Ce n’est pas la Grèce qui est en crise, c’est le capitalisme !

Les média, les consultants, les économistes, les banques d’investissement, les présidents des banques centrales, les ministres du Trésor et les gouvernants ne font que parler de « la crise grecque ». Face à tant de chambard il convient de paraphraser ce propos de campagne de Bill Clinton en disant que c’est d’une crise du capitalisme qu’il s’agit, pas de la Grèce. Que ce pays est un des maillons les plus faibles de la chaîne impérialiste et que c’est pour cela que c’est là que les contradictions qui le rongent irrémédiablement se font le plus évidentes.

Les capitalistes sont en état d’alerte, à juste titre sans doute, car ils craignent que la chute de la Grèce emporte d’autres pays comme l’Espagne, l’Irlande et le Portugal et compromette très sérieusement la stabilité économique et politique des principales puissances de l’Union européenne. Selon la presse financière internationale, représentative des intérêts de la « communauté des affaires » (c’est à dire les oligopoles géants qui contrôlent l’économie mondiale), la résistance populaire aux brutales mesures d’austérité proposées par Georges Andreas Papandreou, l’ancien président de l’Internationale Socialiste et actuel Premier ministre grec, menace de jeter par-dessus bord tous les efforts stériles qu’on a fait jusqu’à maintenant pour pallier la crise. L’angoisse se répand chez les patrons devant les difficultés auxquelles doit faire face Athènes pour imposer la brutale politique exigée par ses soi-disant sauveurs. Les travailleurs – qui ont la raison et la justice pour eux – ne veulent pas porter le poids d’une crise provoquée par les escrocs de la finance, et la menace d’une énorme explosion sociale qui pourrait se répandre dans toute l’Europe paralyse les dirigeants grecs et européens.

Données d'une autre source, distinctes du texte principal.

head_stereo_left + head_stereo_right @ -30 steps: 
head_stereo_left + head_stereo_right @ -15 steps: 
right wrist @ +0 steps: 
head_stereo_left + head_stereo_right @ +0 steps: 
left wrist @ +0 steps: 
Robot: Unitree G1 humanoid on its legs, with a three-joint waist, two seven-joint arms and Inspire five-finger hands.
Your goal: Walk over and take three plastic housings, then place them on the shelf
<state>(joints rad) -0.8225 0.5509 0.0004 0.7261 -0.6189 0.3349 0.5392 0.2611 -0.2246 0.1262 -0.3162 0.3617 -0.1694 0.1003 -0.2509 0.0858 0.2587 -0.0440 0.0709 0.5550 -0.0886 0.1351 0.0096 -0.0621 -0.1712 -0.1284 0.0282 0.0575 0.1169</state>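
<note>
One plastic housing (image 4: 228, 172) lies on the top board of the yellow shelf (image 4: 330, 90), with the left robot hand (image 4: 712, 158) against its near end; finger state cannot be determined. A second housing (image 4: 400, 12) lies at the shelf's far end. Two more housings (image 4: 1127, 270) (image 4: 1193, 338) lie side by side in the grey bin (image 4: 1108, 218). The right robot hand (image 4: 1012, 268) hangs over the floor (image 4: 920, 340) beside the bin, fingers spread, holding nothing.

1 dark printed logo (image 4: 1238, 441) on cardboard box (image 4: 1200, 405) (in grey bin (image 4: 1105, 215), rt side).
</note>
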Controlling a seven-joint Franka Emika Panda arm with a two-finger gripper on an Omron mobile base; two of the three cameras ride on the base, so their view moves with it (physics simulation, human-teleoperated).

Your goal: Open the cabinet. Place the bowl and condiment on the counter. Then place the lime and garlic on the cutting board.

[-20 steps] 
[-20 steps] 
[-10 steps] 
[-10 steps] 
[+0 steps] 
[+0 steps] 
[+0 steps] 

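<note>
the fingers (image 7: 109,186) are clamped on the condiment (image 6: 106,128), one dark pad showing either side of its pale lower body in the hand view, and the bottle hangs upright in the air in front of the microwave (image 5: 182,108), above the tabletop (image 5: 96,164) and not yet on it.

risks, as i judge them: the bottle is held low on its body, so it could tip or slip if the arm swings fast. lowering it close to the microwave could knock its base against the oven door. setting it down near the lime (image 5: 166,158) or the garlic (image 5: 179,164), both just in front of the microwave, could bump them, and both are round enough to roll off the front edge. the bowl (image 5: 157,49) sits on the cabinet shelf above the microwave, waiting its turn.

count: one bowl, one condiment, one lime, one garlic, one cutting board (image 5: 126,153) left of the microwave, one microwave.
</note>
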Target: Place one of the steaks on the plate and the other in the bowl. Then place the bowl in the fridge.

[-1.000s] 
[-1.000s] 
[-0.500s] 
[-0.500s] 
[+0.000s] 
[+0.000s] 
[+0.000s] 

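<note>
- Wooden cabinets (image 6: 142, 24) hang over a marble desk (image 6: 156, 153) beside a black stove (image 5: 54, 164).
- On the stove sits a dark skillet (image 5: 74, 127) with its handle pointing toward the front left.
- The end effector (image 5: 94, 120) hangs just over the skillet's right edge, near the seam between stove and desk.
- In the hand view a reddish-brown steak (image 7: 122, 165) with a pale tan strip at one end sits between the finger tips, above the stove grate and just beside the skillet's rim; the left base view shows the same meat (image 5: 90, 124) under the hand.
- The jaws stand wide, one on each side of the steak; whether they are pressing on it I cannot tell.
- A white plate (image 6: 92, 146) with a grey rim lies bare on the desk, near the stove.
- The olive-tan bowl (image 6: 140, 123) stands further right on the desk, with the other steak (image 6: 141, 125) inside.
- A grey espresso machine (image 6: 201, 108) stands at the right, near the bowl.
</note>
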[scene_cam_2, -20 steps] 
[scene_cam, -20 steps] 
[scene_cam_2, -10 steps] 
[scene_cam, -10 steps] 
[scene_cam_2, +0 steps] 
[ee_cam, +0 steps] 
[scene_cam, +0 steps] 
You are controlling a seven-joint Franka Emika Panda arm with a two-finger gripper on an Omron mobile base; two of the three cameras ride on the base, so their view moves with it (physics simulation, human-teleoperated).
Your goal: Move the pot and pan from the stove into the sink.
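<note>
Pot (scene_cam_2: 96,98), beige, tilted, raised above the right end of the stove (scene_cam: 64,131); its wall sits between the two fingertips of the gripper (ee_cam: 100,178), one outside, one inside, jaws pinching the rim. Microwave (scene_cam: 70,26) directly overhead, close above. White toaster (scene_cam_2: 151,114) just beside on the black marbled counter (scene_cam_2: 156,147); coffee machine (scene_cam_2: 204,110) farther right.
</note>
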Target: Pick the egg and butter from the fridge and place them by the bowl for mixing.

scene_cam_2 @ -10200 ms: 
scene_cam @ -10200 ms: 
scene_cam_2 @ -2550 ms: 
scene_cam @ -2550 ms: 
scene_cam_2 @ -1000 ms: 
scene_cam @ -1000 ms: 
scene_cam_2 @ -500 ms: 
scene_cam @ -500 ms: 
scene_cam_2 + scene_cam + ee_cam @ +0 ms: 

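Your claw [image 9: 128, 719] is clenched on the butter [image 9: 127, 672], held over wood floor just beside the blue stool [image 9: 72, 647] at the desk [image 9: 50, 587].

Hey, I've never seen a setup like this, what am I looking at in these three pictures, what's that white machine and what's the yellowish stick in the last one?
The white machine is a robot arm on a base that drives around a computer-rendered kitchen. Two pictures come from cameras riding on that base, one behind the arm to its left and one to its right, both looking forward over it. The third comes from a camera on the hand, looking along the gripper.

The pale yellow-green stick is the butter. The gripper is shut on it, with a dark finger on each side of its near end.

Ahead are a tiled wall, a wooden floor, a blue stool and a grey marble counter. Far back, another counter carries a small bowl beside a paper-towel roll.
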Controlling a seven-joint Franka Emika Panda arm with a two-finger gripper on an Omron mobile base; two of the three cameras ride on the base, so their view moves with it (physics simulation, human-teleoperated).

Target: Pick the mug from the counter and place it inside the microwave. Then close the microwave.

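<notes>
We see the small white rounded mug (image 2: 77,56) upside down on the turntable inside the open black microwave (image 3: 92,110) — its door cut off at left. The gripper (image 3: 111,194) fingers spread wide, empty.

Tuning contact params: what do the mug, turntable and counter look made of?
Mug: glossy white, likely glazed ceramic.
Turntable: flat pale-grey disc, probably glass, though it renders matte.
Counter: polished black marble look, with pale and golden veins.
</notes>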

L’injection de fonds accordée par la Banque Centrale européenne, le FMI et les principaux pays de la zone euro n’a fait qu’augmenter la crise et fomenter les mouvements spéculatifs du capital financier. Le résultat le plus visible a été d’augmenter l’exposition des banques européennes face à ce qui se profile déjà comme une inévitable déclaration grecque de default (cessation de paiements). Les recettes bien connues du FMI, de la Banque Mondiale et la Banque Centrale européenne – réduction des salaires et retraites, licenciements massifs de fonctionnaires, vente des entreprises publiques et dérégulation des marchés pour attirer des investissements ont connu les mêmes effets subis par plusieurs pays d’Amérique latine, notamment l’Argentine. Il semble bien que le cours des événements en Grèce se précipite vers un effondrement retentissant comme celui que les Argentins ont connu en décembre 2001.

À part des différences évidentes, il y a trop de ressemblances qui soutiennent ce pronostic. Le projet économique est le même, le néolibéralisme et sa politique de choc ; les acteurs principaux sont les mêmes : le FMI et les chiens de garde de l’impérialisme à l’échelle mondiale ; les vainqueurs sont les mêmes : le capital concentré et très spécialement la banque et la finances; les perdants sont aussi les mêmes : les salariés, les ouvriers et les secteurs populaires ; et la résistance sociale à cette politique possède la même force qu’elle a eue en Argentine. Il est difficile d’imaginer un atterrissage en douceur de cette crise. Le plus prévisible et vraisemblable est le contraire, comme cela s’est passé en Argentine.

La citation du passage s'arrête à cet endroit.